Como ocorre o Slicing no G3 nuclear. Na presença de AGGU, proteínas enzimáticas reconhecem as bordas dos éxons-íntrons e buscam uma sequencia adjacente CAGG. As bordas entre essas sequencias definem um íntron. No meio do íntron observa-se o ponto de ramificação, determinado por um nucleotídeo de adenina. Proteínas U1 e U2 vão iniciar o splicing. U1 liga-se a sequencia AGGU e U2 ao ponto de ramificação. Posteriormente ocorre uma dobra no RNA, e consequente ligação da extremidade 5’do íntron ao ponto de ramificação. Essa ligação, recruta proteínas do spliceossomo, que cortam a extremidade 3’ liberando o íntron em forma de looping. A ligação com o ponto de ramificação é então desestabilizada e o íntron pode ser degradado. Os éxons por sua vez, vão se unir e formar a fita de RNAm.
O que ocasionaria a ausência de uma região ramificadora.
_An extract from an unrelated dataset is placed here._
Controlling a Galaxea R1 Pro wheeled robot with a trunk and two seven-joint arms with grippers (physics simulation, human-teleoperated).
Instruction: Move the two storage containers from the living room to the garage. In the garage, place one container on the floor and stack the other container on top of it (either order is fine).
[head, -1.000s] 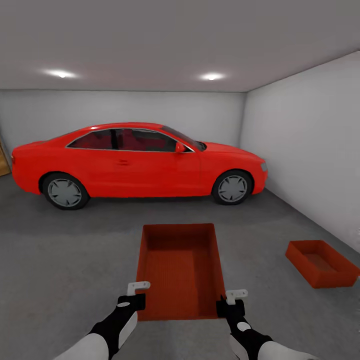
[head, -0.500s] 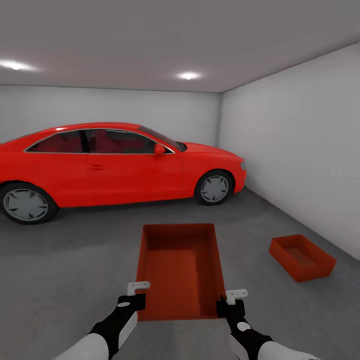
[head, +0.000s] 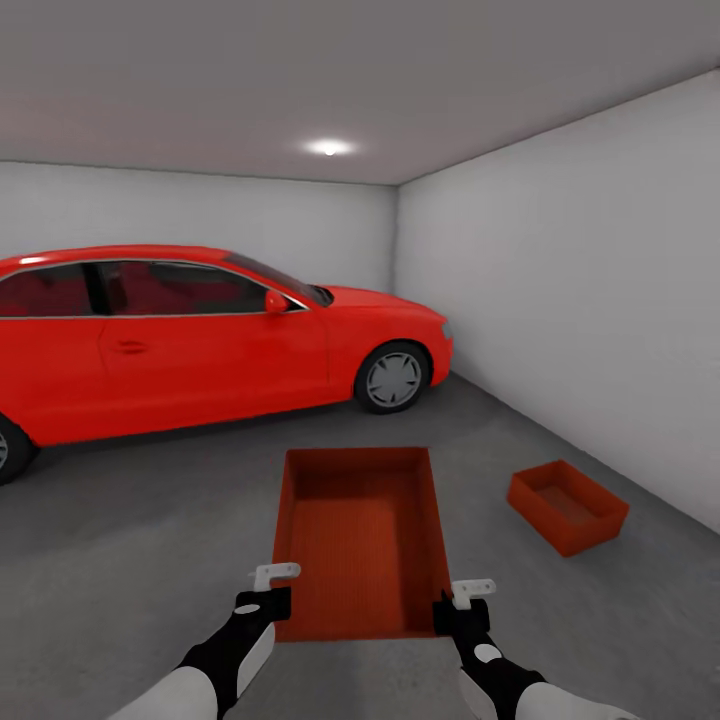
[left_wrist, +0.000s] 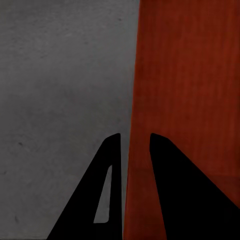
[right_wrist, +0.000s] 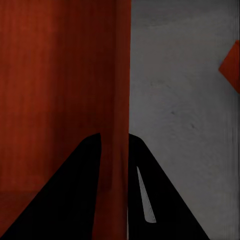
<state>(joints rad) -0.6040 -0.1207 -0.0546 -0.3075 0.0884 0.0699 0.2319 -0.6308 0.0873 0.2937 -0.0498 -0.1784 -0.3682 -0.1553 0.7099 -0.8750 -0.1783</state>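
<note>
In the garage, over dark concrete floor (head: 120, 560): carrying one orange-red bin (head: 362, 540) out in front at the near centre, open top up, held level between both arms. Left claw (head: 268, 592) pinching the bin's near left wall, right claw (head: 464, 603) pinching the near right wall; in the left wrist view the left claw (left_wrist: 135, 142) straddling the thin wall (left_wrist: 137, 150), one finger inside, one outside, nearly closed on it. Same in the right wrist view: right claw (right_wrist: 114, 140) clamping the wall (right_wrist: 117, 100), narrow gap only.

Second bin (head: 567, 506) sitting on the floor to the far right, near the pale wall (head: 580, 300), empty, turned at an angle to the carried one, well apart from it. Red car (head: 200, 340) parked far left, well apart from both bins.

Step in hand, by judgement: bringing the carried bin toward the grounded one for stacking; first bin apparently already placed.

Next move calling for: closing on the floor bin to the right, squaring the carried bin to its skewed outline, lowering evenly with both arms, releasing only once seated. Risk: tilting if one side drops first.
</note>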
A ausência desta pode acarretar no acumulo de íntrons e uma possível pausa na transcrição devido à presença frequente de stop códons no meio desses íntrons.
 Temos 64 combinações de códons, sendo 3 de parada e 61 de RNAt, porem a maioria dos indivíduos possuem menos de 45 RNAt, como isso é possível. Um RNAt reconhece mais de uma trinca, e as modificações de trincas, aumentam a versatilidade dos RNA.
 Como explicar que um lírio, por exemplo, tem mais pares de bases que nós humanos. Nós humanos, possuímos em torno de 1% de éxons, logo, a quantidade de íntrons, se torna bem maior. Isso não ocorre nos lírios.
 Sabendo que o RNA tem processamento alternativo, como fazer um cassete que só produza calcitocina. Pega-se o RNA maduro, e transfere regiões codificantes, ou seja, ele passa a ser um DNA.
 No que consiste um Shulling dos éxons. Consiste no embaralhamento dos mesmos, de modo a formar diferentes produtos frente à combinação desses éxons.
 No que consiste o DNA editing. Método de embaralhamento através da introdução de bases nitrogenadas. Também é conhecido como embaralhamento alternativo.
 No que consiste a poliadenilação alternativa. Consiste na expressão de mais de um gene, sendo esses específicos ou não.